**What you should do**
Scan the records for lines with the word "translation", and copy every such line.

**Records from a dataset**
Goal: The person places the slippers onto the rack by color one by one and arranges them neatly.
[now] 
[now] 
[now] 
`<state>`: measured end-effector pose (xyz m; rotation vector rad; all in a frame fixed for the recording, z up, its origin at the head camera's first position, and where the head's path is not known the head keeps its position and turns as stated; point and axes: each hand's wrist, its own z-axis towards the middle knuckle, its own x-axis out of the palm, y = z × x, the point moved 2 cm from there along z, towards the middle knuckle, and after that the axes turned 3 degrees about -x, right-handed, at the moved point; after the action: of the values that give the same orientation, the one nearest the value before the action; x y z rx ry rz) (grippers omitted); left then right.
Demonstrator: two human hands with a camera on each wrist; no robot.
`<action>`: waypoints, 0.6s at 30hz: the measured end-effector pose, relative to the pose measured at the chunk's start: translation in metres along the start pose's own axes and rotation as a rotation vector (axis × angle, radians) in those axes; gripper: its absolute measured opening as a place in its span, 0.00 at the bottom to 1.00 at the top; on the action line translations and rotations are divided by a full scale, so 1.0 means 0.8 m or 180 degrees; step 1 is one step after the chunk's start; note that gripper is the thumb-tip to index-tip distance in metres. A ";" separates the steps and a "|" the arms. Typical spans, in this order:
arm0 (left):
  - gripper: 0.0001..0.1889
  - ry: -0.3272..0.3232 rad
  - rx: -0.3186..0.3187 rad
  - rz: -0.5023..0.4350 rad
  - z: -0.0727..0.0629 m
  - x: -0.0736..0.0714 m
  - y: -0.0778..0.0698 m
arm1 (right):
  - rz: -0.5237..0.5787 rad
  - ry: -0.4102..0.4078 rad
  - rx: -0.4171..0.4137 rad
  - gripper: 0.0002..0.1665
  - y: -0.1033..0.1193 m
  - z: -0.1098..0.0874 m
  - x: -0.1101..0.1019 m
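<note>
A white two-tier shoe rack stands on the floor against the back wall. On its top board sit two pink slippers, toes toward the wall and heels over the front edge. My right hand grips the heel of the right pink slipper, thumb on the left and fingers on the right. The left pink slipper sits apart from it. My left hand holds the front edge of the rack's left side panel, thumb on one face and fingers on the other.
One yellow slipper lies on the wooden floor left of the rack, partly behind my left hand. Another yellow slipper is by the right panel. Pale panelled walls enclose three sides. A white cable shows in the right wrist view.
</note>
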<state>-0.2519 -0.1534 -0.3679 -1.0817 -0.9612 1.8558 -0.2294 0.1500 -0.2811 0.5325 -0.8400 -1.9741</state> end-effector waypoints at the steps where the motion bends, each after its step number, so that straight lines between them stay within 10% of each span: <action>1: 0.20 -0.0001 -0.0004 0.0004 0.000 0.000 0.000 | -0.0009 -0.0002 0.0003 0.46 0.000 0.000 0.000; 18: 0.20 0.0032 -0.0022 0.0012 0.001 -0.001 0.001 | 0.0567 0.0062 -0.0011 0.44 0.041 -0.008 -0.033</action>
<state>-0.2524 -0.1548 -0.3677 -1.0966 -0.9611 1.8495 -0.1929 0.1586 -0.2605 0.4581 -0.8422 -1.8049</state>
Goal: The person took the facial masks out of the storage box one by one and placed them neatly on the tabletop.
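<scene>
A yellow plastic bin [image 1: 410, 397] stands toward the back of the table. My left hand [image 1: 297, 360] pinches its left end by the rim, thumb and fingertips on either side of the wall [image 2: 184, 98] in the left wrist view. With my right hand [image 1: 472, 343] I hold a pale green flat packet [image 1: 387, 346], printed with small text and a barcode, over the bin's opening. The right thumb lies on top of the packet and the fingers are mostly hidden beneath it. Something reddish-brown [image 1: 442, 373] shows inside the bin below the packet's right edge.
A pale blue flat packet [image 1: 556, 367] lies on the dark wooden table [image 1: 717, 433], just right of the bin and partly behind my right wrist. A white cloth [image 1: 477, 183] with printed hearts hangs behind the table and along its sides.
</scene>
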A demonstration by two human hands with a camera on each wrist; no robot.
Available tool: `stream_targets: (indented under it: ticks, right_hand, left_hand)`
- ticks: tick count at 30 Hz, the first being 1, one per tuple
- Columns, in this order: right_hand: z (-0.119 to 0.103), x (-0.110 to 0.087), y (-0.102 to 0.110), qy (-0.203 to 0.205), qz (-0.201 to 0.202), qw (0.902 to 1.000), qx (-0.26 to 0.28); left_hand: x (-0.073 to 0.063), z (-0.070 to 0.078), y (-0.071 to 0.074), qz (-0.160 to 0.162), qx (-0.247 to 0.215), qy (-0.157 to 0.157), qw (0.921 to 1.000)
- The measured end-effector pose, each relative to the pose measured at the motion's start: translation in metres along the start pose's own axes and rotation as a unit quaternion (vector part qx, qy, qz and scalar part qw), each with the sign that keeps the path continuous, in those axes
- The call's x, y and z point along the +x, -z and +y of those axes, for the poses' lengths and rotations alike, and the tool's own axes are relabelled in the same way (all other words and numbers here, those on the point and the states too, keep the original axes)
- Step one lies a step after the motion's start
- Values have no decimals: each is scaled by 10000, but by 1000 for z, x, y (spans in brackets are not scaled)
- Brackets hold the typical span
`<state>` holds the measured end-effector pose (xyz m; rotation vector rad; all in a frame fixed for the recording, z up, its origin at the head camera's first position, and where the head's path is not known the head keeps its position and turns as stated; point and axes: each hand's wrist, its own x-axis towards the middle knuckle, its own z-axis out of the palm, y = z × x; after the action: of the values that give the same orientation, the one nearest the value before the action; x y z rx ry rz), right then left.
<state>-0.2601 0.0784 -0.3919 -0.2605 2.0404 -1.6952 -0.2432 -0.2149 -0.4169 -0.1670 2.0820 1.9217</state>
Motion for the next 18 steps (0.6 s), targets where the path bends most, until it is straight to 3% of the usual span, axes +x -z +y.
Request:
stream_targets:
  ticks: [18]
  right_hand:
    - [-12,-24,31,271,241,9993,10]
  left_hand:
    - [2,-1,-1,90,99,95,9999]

**Exercise response**
`<action>`: waypoints, 0.6s at 30hz: the measured end-effector pose, relative to the pose measured at the chunk's start: translation in metres along the start pose's own axes and rotation as a rotation vector (axis × angle, radians) in those axes; gripper: its absolute measured opening as a place in its span, 0.00 at the bottom to 1.00 at the top; on the action line translations and rotations are divided by a full scale, so 1.0 means 0.8 m or 180 degrees; step 1 is one step after the chunk's start; note that gripper is the thumb-tip to index-tip distance in metres. A ";" separates the steps and a "|" the arms. Typical spans, in this order:
- The measured end-effector pose, each relative to the pose measured at the motion's start: translation in metres along the start pose's own axes and rotation as a unit quaternion (vector part qx, qy, qz and scalar part qw), each with the sign that keeps the path continuous, in those axes

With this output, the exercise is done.